-- TASK DIRECTIONS --
Pictures stay out; print the rest of the listing below exactly as it stands.

-- SUPPLIED INFORMATION --
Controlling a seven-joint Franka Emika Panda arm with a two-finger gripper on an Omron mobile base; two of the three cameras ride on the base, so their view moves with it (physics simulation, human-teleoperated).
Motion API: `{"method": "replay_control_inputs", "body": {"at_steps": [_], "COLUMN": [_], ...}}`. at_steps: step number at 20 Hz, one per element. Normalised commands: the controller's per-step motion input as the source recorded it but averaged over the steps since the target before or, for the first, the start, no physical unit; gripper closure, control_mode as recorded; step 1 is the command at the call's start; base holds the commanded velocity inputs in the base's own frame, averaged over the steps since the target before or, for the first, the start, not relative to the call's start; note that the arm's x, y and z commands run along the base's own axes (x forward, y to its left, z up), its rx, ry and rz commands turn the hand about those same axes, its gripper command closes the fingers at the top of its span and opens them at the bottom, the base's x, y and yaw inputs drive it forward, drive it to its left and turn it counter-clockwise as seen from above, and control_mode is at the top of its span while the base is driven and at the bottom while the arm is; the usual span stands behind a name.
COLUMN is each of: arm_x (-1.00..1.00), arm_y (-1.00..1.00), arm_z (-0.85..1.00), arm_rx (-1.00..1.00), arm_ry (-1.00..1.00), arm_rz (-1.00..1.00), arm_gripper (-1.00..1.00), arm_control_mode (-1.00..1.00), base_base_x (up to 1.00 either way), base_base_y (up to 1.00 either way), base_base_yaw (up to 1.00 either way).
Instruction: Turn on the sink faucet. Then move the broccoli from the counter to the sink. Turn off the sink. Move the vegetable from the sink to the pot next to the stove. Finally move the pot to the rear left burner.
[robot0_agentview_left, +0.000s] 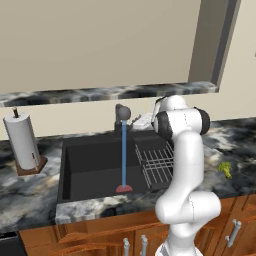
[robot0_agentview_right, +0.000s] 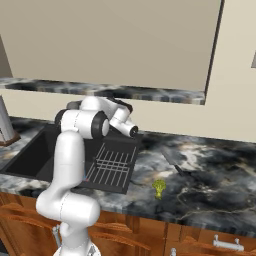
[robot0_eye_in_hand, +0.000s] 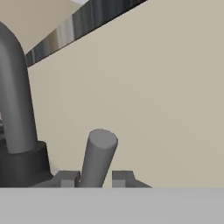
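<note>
At the bottom of the hand view, the gripper (robot0_eye_in_hand: 96, 178) stands parted around the faucet handle (robot0_eye_in_hand: 99, 155), water (robot0_agentview_left: 123, 155) running.

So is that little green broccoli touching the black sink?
Apart. In the right base view the small green broccoli lies on the marbled counter, with a plain strip of counter between it and the black sink rim.
</note>
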Motion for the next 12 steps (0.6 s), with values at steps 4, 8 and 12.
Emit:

-- TASK RESULT --
Controlling a seven-joint Franka Emika Panda arm with a two-finger gripper on an Omron mobile base; two of the three cameras ride on the base, so their view moves with it (physics simulation, human-teleoperated).
Motion API: `{"method": "replay_control_inputs", "body": {"at_steps": [_], "COLUMN": [_], ...}}`. at_steps: step number at 20 Hz, one per element. Normalised commands: the controller's per-step motion input as the source recorded it but averaged over the steps since the target before or, for the first, the start, no physical unit; gripper closure, control_mode as recorded; step 1 is the command at the call's start; base holds the commanded velocity inputs in the base's own frame, averaged over the steps since the target before or, for the first, the start, not relative to the call's start; note that the arm's x, y and z commands run along the base's own axes (x forward, y to its left, z up), its rx, ry and rz commands turn the hand about those same axes, its gripper command closes the fingers at the top of its span and opens them at the bottom, the base's x, y and yaw inputs drive it forward, drive it to its left and turn it counter-clockwise as seen from above, and control_mode is at the top of its span while the base is driven and at the bottom while the arm is; the usual span stands behind a name.
COLUMN is each of: arm_x (-1.00..1.00), arm_y (-1.00..1.00), arm_z (-0.85..1.00), arm_rx (-1.00..1.00), arm_ry (-1.00..1.00), arm_rz (-1.00..1.00), arm_gripper (-1.00..1.00), arm_control_mode (-1.00..1.00), base_base_x (up to 1.00 either way), base_base_y (up to 1.00 either way), base_base_yaw (up to 1.00 either way).
Instruction: Turn on the sink faucet. Then move the broccoli from the counter to the sink. Turn off the sink. Move the vegetable from the sink to the pot next to the stove. Finally move the pot to the rear left burner.
[robot0_agentview_left, +0.000s] 
[robot0_agentview_right, +0.000s] 
[robot0_eye_in_hand, +0.000s] 
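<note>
At the bottom of the hand view, the gripper (robot0_eye_in_hand: 96, 178) stands parted around the faucet handle (robot0_eye_in_hand: 99, 155), water (robot0_agentview_left: 123, 155) running.

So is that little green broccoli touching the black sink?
Apart. In the right base view the small green broccoli lies on the marbled counter, with a plain strip of counter between it and the black sink rim.
</note>
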Motion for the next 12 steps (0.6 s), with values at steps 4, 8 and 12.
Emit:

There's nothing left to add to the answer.